■ TASK PROMPT
The line containing "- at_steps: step" marks the end, so write out exactly every line from the top of the entries below through that one.

+++ EXCERPTED RECORDS +++

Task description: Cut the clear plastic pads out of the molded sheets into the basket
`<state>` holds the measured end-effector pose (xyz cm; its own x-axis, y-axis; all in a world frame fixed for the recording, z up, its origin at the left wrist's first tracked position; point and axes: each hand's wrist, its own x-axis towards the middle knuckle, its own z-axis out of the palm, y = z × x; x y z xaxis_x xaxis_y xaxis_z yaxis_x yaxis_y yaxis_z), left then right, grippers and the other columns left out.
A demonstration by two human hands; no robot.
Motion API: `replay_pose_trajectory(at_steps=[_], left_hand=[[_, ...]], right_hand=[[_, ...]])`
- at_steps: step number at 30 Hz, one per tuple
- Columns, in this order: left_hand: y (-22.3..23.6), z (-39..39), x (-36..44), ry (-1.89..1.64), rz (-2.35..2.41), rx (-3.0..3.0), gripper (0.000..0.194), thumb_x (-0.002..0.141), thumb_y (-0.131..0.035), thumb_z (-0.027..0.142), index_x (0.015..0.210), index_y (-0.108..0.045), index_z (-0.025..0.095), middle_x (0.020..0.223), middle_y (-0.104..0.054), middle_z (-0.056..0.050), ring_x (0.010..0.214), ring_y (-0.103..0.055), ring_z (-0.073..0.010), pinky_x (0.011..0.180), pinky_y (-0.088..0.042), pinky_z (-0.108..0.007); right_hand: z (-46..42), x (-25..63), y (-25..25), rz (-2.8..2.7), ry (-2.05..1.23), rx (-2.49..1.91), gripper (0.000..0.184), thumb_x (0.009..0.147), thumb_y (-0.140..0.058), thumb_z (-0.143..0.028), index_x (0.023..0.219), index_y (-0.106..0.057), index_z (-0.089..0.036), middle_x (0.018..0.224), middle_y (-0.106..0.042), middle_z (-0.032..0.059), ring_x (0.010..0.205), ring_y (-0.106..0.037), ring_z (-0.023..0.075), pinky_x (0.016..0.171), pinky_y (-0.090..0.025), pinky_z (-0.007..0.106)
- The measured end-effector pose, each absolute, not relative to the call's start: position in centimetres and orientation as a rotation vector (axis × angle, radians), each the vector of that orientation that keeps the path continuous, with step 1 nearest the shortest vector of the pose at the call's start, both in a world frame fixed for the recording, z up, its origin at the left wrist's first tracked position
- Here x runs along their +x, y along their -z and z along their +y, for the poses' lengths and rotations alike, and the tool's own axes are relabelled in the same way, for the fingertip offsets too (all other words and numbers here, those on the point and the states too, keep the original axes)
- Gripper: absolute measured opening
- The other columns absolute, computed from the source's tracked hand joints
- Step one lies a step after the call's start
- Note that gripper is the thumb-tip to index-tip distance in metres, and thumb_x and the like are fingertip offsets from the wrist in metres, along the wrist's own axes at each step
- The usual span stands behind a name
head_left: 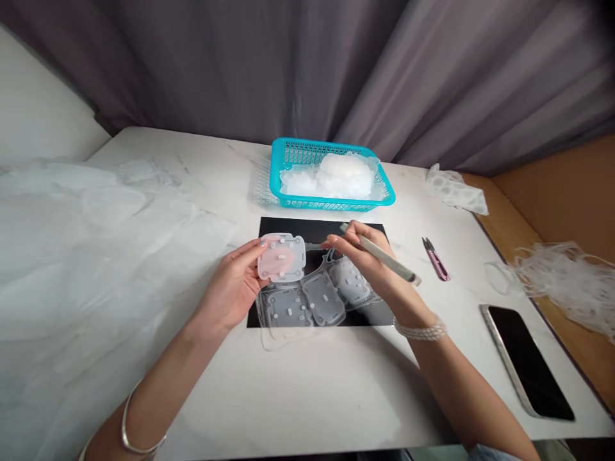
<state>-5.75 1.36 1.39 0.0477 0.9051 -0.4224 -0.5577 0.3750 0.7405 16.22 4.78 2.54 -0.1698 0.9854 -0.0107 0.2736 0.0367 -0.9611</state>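
My left hand [235, 282] pinches a translucent, rounded-square moulded silicone-like piece [281, 257] by its left edge, with small raised pegs and slots on its face. My right hand [365, 253] is closed around a slim, pale-handled tool [391, 261] whose back end points down to the right. Its working tip is too unclear to tell the kind. Below both hands lies a black mat [278, 225]. On it rest several similar translucent pieces [323, 299] with thin clear strips of film around them.
A turquoise basket [276, 173] of white translucent pieces stands behind the mat. Small pink-handled snips [436, 261] and a phone [528, 362] lie to the right. Clear scrap strips [571, 282] heap at the right edge; translucent sheeting [86, 288] covers the left of the table.
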Motion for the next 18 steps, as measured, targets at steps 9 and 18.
replay_pose_trajectory(at_steps=[9,18], left_hand=[[-2.1,1.3,-5.6,-1.1,0.958,0.401,0.022,0.092,-0.058,0.02,0.104,-0.075,0.012,0.102,-0.077,-0.009,0.095,-0.072,-0.0207,0.077,-0.059,-0.026],[-2.7,1.3,-5.8,-1.031,0.936,0.323,0.029,0.095,-0.05,0.022,0.109,-0.073,0.01,0.103,-0.077,-0.016,0.092,-0.074,-0.026,0.075,-0.06,-0.032]], right_hand=[[5.2,13.6,-2.4,-1.251,-1.712,-1.028,0.047,0.071,-0.082,-0.024,0.067,-0.035,-0.023,0.068,-0.064,-0.0021,0.067,-0.059,0.0145,0.064,-0.043,0.029],[5.3,14.3,-2.2,-1.213,-1.714,-1.051,0.044,0.074,-0.08,-0.018,0.068,-0.036,-0.023,0.071,-0.067,-0.0011,0.066,-0.057,0.0131,0.064,-0.043,0.029]])
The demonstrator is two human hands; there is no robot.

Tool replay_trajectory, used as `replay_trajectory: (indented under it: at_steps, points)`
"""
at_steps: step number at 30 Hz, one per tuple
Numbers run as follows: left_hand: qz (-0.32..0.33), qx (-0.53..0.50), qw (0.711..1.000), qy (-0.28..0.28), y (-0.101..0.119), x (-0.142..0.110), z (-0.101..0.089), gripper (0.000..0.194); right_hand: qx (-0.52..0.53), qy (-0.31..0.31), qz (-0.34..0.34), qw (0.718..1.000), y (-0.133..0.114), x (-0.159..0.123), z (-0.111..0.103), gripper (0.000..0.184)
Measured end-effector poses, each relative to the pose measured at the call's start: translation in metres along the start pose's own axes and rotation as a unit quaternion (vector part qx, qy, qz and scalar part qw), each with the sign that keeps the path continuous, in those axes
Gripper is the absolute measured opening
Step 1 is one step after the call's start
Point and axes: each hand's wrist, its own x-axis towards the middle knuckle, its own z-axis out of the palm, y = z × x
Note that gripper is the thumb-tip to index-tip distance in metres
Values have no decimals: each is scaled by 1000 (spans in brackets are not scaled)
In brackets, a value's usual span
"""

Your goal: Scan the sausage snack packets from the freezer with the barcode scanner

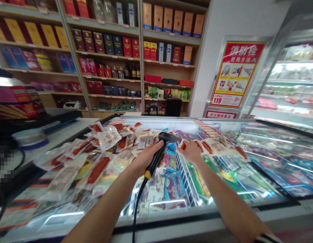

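My left hand point(148, 157) is wrapped around the handle of a black barcode scanner point(158, 157), whose cable runs down past my forearm. The scanner's head points right, toward my right hand point(191, 151). Those fingers are closed on a small clear packet of sausage point(183, 145), partly hidden by the hand, above the freezer's glass top. A heap of vacuum-packed sausages point(98, 169) and other packaged snacks lies on the glass to the left of the scanner. Further packets point(207, 147) lie in a row just right of my right hand.
Beneath the glass lid of the chest freezer point(171, 213) are wire baskets and colourful ice-cream packs point(173, 185). A counter point(88, 125) with a tape roll point(29, 137) stands at left. Shelves of boxes point(117, 44) line the back; a refrigerated display point(290, 81) is at right.
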Motion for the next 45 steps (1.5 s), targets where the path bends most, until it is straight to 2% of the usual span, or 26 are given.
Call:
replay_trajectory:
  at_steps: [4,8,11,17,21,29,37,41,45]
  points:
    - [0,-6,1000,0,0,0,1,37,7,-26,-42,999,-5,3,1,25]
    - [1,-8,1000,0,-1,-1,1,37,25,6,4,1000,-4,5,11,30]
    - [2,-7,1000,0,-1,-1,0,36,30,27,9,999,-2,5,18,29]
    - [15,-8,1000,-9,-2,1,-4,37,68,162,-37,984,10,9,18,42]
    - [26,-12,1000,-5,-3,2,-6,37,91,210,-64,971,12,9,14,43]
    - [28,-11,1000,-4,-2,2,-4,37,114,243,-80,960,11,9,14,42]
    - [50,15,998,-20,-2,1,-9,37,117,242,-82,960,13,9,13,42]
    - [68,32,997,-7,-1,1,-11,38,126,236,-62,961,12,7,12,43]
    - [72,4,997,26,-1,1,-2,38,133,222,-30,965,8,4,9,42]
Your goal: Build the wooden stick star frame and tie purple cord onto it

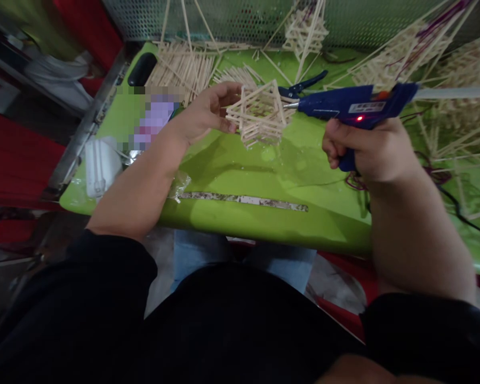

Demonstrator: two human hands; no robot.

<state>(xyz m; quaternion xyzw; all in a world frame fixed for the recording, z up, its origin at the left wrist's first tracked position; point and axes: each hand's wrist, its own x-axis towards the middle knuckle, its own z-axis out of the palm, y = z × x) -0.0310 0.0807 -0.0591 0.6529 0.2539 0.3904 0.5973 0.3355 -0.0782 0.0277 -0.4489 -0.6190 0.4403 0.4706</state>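
Note:
My right hand [368, 144] is wrapped round the handle of a blue glue gun [336, 104]. A small red light glows on the gun's side, and a long pale glue stick [452, 93] sticks out of its back. The metal nozzle points left, close to the right edge of a small frame of thin wooden sticks [260, 114]; whether it touches, I cannot tell. On the frame's left side, the thumb and fingers of my left hand [214, 109] grip it above the green table [240, 170]. The fingers behind the frame are partly hidden.
Piles of loose wooden sticks [188, 69] lie at the back left. Dark-handled pliers [304, 85] rest behind the frame. Larger stick structures [408, 53] crowd the right and back. A patterned strip [244, 200] lies near the front edge, and a white case [102, 165] stands left.

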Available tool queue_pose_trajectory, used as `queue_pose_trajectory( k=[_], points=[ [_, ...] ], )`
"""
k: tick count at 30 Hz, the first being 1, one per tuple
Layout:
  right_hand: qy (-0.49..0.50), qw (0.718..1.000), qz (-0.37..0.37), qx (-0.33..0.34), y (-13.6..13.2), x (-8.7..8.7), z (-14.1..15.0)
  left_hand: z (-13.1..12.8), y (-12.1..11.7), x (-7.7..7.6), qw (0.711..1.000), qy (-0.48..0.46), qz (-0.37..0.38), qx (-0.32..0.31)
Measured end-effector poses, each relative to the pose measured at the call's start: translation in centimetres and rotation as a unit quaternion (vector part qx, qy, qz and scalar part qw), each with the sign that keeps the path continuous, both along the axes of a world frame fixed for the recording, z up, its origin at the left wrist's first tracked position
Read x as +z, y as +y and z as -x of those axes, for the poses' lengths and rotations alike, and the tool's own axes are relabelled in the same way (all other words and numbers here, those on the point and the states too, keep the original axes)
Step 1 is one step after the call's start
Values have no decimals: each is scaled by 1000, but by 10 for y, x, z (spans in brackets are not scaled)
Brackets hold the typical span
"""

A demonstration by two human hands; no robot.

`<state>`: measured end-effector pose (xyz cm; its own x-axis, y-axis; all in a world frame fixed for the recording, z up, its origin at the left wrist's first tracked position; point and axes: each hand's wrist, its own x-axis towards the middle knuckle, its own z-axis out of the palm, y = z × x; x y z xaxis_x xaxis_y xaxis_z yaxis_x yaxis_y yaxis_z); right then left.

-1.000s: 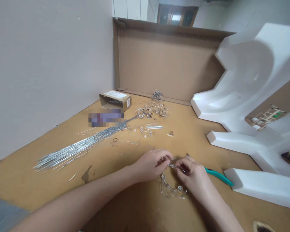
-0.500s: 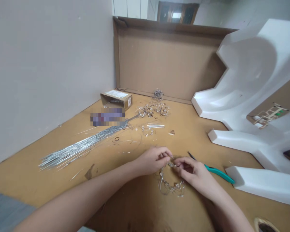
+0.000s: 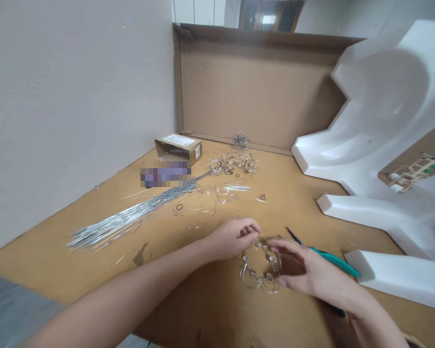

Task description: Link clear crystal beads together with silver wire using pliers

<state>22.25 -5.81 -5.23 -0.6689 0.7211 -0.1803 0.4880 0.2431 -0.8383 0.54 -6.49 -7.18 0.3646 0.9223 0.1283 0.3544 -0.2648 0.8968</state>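
A ring of looped silver wire with clear beads [image 3: 268,276] hangs together over the near part of the table, its loose wire ends sticking outward. My left hand [image 3: 239,236] is closed in a pinch on the wire at the ring's upper left. On the ring's right side, my right hand [image 3: 300,266] has thumb and fingers apart, the fingertips at or touching its edge. Pliers with teal handles [image 3: 335,262] lie just beyond my right hand, which partly hides them.
A bundle of straight silver wires [image 3: 130,212] lies left on the table [image 3: 290,193]. Behind are beaded wire pieces [image 3: 235,163], a wire tangle [image 3: 240,140] and an open small carton [image 3: 197,152]. White foam blocks [image 3: 402,275] border the right; a cardboard wall [image 3: 253,92] stands at the back.
My right hand has opened from its pinch and moved to the ring's right side. The beaded wire, earlier a partly open curve, now shows as a round loop. My left hand keeps its pinch.
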Motion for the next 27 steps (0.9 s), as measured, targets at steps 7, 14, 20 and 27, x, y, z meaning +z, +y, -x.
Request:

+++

■ EXERCISE ANSWER
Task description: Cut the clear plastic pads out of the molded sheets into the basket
`<state>` holds the measured end-effector pose (xyz cm; its own x-axis, y-axis; all in a world frame fixed for the recording, z up, its origin at the left wrist's first tracked position; point and axes: each hand's wrist, its own x-axis towards the middle knuckle, its own z-axis out of the palm, y = z × x; x y z xaxis_x xaxis_y xaxis_z yaxis_x yaxis_y yaxis_z), left then right, grippers and the other columns left out.
A demonstration by two human hands; no robot.
Motion API: `replay_pose_trajectory(at_steps=[_], left_hand=[[_, ...]], right_hand=[[_, ...]])`
- at_steps: step number at 30 Hz, one per tuple

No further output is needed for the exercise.